In October 2023, the Consumer Technology Association, a trade association representing America’s technology sector, conducted a study to determine how many Americans use AM radio to receive public safety information. To test the importance of AM radio to public safety, CTA studied how people received the October 2023 FEMA Test alert. 

The results were illuminating. Ninety-five percent, or 245 million people, received the alert via their phones, with 92 percent reporting receiving it through a smartphone. Just 1 percent of the population, or three million people, received the alert through an AM radio. 

To put that number in context, twice as many people live in the Miami Metro area as those who received the emergency test alert via AM radio throughout the entire U.S. 

The AM Radio for Every Vehicle Act would also impose significant costs on manufacturers, particularly electric vehicle manufacturers, which would inevitably be passed on to consumers in the form of higher prices. Such a price increase is particularly harmful when the cost of purchasing and maintaining a vehicle is already above historical averages and almost half of Americans live paycheck to paycheck. According to research from the Center for Automotive Research, installing AM radios in electric vehicles could cost manufacturers an additional $3.8 billion, with the costs stemming from “mitigating electromagnetic interference caused by [electric vehicle] propulsion systems, including electric motors, inverters and high-voltage batteries, as well as other vehicle components.”

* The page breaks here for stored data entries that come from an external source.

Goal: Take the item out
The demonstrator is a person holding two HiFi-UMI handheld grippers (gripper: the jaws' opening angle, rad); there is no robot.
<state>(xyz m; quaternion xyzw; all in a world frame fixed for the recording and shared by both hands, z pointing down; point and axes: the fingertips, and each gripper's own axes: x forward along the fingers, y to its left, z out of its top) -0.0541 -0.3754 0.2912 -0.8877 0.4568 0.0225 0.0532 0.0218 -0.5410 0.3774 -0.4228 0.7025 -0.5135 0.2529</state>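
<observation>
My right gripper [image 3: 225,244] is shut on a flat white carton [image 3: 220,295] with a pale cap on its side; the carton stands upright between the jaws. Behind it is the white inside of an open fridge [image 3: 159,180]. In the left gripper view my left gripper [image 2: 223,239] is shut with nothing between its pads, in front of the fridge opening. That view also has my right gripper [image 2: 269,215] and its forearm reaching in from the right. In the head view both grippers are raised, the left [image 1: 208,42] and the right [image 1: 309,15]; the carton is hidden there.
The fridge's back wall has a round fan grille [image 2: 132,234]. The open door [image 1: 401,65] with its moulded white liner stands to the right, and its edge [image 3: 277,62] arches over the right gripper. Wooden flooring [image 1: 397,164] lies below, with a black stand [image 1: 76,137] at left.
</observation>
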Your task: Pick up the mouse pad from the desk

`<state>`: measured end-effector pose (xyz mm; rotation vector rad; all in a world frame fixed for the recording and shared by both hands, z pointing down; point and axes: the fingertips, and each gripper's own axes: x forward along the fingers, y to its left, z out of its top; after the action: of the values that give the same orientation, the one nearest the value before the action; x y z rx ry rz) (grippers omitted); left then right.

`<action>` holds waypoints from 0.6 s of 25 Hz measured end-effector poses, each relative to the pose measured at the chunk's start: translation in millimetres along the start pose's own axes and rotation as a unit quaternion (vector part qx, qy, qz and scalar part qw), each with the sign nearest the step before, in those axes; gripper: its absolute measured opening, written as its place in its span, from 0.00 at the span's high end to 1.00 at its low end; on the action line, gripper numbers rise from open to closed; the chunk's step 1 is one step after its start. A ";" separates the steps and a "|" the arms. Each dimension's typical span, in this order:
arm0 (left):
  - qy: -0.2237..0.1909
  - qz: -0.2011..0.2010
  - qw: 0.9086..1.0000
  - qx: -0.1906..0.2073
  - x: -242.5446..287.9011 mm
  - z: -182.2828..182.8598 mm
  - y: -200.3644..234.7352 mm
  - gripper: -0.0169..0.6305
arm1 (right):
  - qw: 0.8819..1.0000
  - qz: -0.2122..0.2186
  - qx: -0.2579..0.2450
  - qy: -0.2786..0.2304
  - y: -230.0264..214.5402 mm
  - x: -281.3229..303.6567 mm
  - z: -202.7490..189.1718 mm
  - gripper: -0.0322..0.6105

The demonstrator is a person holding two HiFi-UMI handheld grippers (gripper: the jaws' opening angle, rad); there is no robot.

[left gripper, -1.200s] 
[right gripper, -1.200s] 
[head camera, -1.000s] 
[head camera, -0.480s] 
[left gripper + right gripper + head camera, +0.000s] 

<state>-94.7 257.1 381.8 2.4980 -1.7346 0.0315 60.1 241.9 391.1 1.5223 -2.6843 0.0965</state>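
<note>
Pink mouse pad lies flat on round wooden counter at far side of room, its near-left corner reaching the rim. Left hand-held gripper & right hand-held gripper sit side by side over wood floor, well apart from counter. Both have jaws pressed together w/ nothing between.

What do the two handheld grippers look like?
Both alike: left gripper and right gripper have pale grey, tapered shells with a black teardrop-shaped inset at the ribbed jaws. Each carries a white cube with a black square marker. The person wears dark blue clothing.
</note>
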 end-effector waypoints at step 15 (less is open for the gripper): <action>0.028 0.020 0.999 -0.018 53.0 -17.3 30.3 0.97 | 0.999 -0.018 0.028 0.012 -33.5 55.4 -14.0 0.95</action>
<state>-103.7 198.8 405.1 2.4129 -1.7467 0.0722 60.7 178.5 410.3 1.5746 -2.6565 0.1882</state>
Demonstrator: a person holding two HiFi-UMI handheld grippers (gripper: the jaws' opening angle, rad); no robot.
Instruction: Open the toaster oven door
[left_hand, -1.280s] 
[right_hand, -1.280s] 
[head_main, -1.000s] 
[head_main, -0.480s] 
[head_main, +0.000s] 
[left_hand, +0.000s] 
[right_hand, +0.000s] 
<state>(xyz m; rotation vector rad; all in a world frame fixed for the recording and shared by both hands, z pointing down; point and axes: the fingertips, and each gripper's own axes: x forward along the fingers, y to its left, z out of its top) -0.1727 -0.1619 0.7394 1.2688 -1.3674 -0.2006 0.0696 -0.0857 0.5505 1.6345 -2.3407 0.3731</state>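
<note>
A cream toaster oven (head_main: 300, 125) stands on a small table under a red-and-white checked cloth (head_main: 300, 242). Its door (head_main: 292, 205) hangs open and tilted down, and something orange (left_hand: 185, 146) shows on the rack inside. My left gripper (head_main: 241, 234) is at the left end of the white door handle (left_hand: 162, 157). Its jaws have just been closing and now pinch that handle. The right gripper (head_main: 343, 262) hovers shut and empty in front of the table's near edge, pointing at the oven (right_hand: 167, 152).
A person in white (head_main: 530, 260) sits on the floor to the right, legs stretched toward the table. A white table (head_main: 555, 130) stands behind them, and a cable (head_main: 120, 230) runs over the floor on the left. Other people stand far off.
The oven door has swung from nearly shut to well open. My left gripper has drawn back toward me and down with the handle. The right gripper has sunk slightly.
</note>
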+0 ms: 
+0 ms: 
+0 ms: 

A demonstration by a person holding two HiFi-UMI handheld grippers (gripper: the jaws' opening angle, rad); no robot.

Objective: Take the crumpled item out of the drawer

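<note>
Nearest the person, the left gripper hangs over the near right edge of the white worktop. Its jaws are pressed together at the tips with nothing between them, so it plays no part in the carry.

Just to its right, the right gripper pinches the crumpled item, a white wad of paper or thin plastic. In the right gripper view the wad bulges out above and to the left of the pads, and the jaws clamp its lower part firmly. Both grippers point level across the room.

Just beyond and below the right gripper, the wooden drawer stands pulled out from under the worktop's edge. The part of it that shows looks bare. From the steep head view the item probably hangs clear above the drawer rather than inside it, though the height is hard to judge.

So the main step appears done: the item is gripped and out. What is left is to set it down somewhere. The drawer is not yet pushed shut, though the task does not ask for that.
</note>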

Rather than inflate the cost of cars, Congress should find ways to make them more affordable. If that means allowing manufacturers to remove redundant technology that consumers no longer use, so be it. 

With such strong bipartisan support in both the U.S. Senate and House of Representatives, there is a real chance that the AM Radio for Every Vehicle Act finds itself a reserved parking spot on President Biden’s desk. Unfortunately, bipartisan support is not a sign of good legislation, especially when it would mandate a technology which is costly to include in vehicles and which fewer and fewer Americans use to receive safety alerts.

Congress risks dragging America back to the past. Thankfully, there’s still time for a U-turn. 

Dr. Edward Longe is director of the Center for Technology and Innovation at the James Madison Institute.